> **What the task asks**
Only the pictures should be dropped; every line of the data must come back exactly as written.

Dataset entries:
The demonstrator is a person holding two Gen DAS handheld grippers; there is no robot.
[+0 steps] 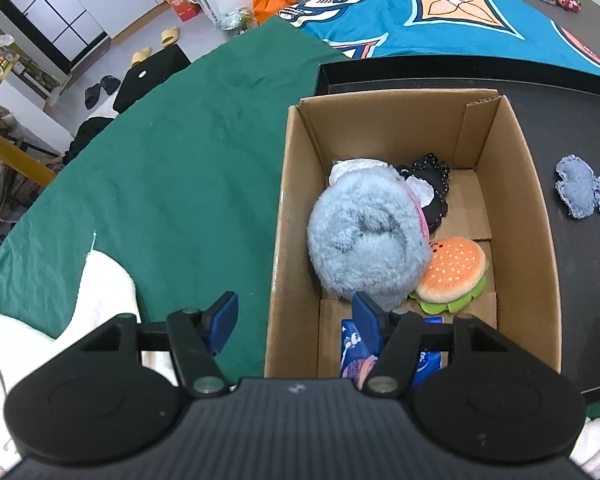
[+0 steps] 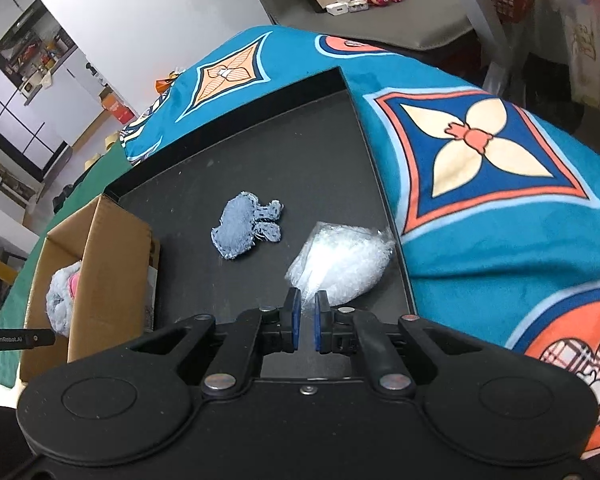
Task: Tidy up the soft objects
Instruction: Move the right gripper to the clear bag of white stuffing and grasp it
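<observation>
A cardboard box [image 1: 296, 216] stands on a black tray [image 1: 580, 120]. Inside it lie a fluffy blue plush [image 1: 364, 240], a burger plush [image 1: 452, 276], a black dotted soft item [image 1: 432, 184] and a blue packet [image 1: 356, 352]. My left gripper [image 1: 296, 316] is open and empty above the box's near left wall. A denim soft toy [image 2: 246, 230] and a clear plastic bag [image 2: 340, 264] lie on the tray [image 2: 300, 152]. My right gripper [image 2: 305, 316] hovers just before the bag, its jaws nearly closed and holding nothing. The denim toy also shows in the left wrist view [image 1: 580, 192].
A green cloth [image 1: 160, 184] covers the surface left of the box [image 2: 112, 264]. A teal patterned blanket [image 2: 500, 184] lies right of and behind the tray. A white towel [image 1: 60, 320] sits at the near left. Slippers and boxes lie on the floor beyond.
</observation>
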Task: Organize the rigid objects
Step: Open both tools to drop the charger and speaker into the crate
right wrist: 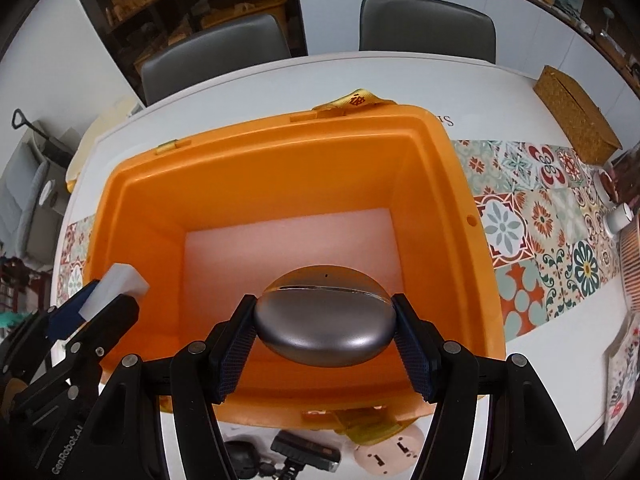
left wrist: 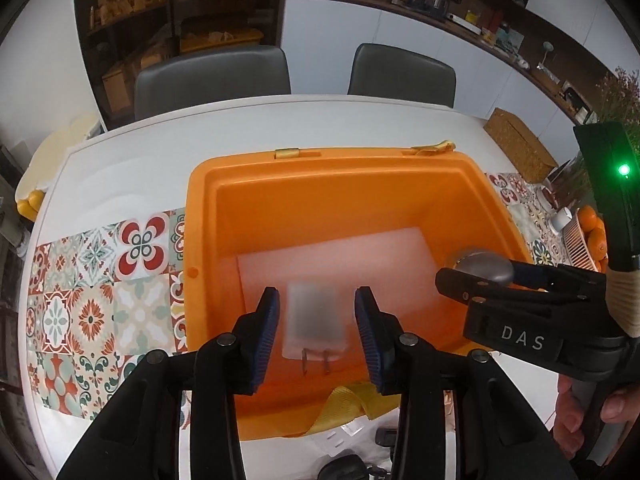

> **Task output**
The demonstrator is a person holding two Gen DAS handheld grippers; there is no robot.
[+0 steps] 
[+0 steps] 
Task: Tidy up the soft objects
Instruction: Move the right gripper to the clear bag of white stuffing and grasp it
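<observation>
A cardboard box [image 1: 296, 216] stands on a black tray [image 1: 580, 120]. Inside it lie a fluffy blue plush [image 1: 364, 240], a burger plush [image 1: 452, 276], a black dotted soft item [image 1: 432, 184] and a blue packet [image 1: 356, 352]. My left gripper [image 1: 296, 316] is open and empty above the box's near left wall. A denim soft toy [image 2: 246, 230] and a clear plastic bag [image 2: 340, 264] lie on the tray [image 2: 300, 152]. My right gripper [image 2: 305, 316] hovers just before the bag, its jaws nearly closed and holding nothing. The denim toy also shows in the left wrist view [image 1: 580, 192].
A green cloth [image 1: 160, 184] covers the surface left of the box [image 2: 112, 264]. A teal patterned blanket [image 2: 500, 184] lies right of and behind the tray. A white towel [image 1: 60, 320] sits at the near left. Slippers and boxes lie on the floor beyond.
</observation>
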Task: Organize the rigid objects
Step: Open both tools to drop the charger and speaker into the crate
right wrist: 
left wrist: 

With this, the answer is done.